▸ **Exercise goal**: Write out the listing beneath this instruction in its entirety, exactly as it reads.

▸ **Dataset excerpt**:
============================================================
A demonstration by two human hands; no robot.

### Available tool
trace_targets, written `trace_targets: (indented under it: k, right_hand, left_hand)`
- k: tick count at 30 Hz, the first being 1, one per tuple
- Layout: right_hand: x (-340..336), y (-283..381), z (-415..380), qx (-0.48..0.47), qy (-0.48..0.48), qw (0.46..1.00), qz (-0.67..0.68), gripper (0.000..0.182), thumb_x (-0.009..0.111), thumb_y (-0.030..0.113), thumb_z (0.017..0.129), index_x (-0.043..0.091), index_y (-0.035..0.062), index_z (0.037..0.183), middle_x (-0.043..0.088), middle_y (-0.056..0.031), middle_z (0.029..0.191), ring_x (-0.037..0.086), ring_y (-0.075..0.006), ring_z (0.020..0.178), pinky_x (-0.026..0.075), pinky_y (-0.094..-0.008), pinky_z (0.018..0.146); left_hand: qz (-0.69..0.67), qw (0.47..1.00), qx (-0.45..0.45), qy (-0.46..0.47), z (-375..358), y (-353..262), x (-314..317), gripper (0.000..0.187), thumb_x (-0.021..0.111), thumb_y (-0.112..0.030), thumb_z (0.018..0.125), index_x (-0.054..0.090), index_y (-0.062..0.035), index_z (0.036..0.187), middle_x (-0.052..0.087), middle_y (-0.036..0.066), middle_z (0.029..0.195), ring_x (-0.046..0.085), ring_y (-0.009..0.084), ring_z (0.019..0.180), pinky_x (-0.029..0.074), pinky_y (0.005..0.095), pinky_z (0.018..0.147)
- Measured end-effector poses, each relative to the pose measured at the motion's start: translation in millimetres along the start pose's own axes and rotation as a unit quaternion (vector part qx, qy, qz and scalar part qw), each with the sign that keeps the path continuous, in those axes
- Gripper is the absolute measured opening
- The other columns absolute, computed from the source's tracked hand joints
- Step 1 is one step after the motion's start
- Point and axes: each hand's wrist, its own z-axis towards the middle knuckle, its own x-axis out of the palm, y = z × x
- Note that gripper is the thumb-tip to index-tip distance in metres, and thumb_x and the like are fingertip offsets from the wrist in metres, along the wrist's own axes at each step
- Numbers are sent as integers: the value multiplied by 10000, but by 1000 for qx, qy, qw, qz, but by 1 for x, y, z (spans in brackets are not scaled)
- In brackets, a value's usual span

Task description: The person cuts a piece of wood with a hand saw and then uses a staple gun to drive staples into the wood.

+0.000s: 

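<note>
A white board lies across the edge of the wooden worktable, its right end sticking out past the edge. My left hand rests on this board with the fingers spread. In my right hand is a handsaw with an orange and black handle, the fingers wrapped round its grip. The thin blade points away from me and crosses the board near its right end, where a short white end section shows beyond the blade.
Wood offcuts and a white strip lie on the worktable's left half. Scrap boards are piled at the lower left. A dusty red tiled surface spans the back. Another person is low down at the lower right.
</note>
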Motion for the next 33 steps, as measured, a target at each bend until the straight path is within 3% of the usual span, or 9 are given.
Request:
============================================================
▸ **Written response**:
A demonstration by two human hands; no robot.

### Available tool
trace_targets, written `trace_targets: (indented under it: k, right_hand, left_hand)`
- k: tick count at 30 Hz, the first being 1, one per tuple
- Layout: right_hand: x (-340..336), y (-283..381), z (-415..380), qx (-0.48..0.47), qy (-0.48..0.48), qw (0.46..1.00), qz (-0.67..0.68), gripper (0.000..0.182), thumb_x (-0.009..0.111), thumb_y (-0.030..0.113), thumb_z (0.017..0.129), index_x (-0.043..0.091), index_y (-0.035..0.062), index_z (0.037..0.183), middle_x (-0.043..0.088), middle_y (-0.056..0.031), middle_z (0.029..0.191), ring_x (-0.037..0.086), ring_y (-0.075..0.006), ring_z (0.020..0.178), pinky_x (-0.026..0.075), pinky_y (-0.094..-0.008), pinky_z (0.018..0.146); left_hand: qz (-0.69..0.67), qw (0.47..1.00), qx (-0.45..0.45), qy (-0.46..0.47), z (-375..358), y (-353..262), x (-314..317), gripper (0.000..0.187), thumb_x (-0.021..0.111), thumb_y (-0.112..0.030), thumb_z (0.018..0.125), index_x (-0.054..0.090), index_y (-0.062..0.035), index_z (0.036..0.187), middle_x (-0.052..0.087), middle_y (-0.036..0.066), middle_z (0.029..0.195), ring_x (-0.046..0.085), ring_y (-0.009..0.084), ring_z (0.019..0.180), pinky_x (-0.029..0.074), pinky_y (0.005..0.095), pinky_z (0.018..0.147)
- Measured end-effector poses, each relative to the pose measured at the motion's start: translation in millimetres along the start pose's own axes and rotation as a unit quaternion (vector part qx, qy, qz and scalar part qw), each with the sign that keeps the path continuous, in those axes
- Gripper is the absolute measured opening
- The other columns absolute, computed from the source's tracked hand joints
- Step 1 is one step after the motion's start
- Point and axes: each hand's wrist, its own z-axis towards the middle knuckle, its own x-axis out of the palm, y = z × x
- Note that gripper is the thumb-tip to index-tip distance in metres, and thumb_x and the like are fingertip offsets from the wrist in metres, along the wrist's own axes at each step
- Numbers are sent as integers: the value multiplied by 10000, but by 1000 for qx, qy, qw, qz, but by 1 for x, y, z (spans in brackets are not scaled)
- In brackets, a value's usual span

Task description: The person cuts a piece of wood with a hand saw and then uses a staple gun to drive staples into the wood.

+0.000s: 

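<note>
A white board lies across the edge of the wooden worktable, its right end sticking out past the edge. My left hand rests on this board with the fingers spread. In my right hand is a handsaw with an orange and black handle, the fingers wrapped round its grip. The thin blade points away from me and crosses the board near its right end, where a short white end section shows beyond the blade.
Wood offcuts and a white strip lie on the worktable's left half. Scrap boards are piled at the lower left. A dusty red tiled surface spans the back. Another person is low down at the lower right.
</note>
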Motion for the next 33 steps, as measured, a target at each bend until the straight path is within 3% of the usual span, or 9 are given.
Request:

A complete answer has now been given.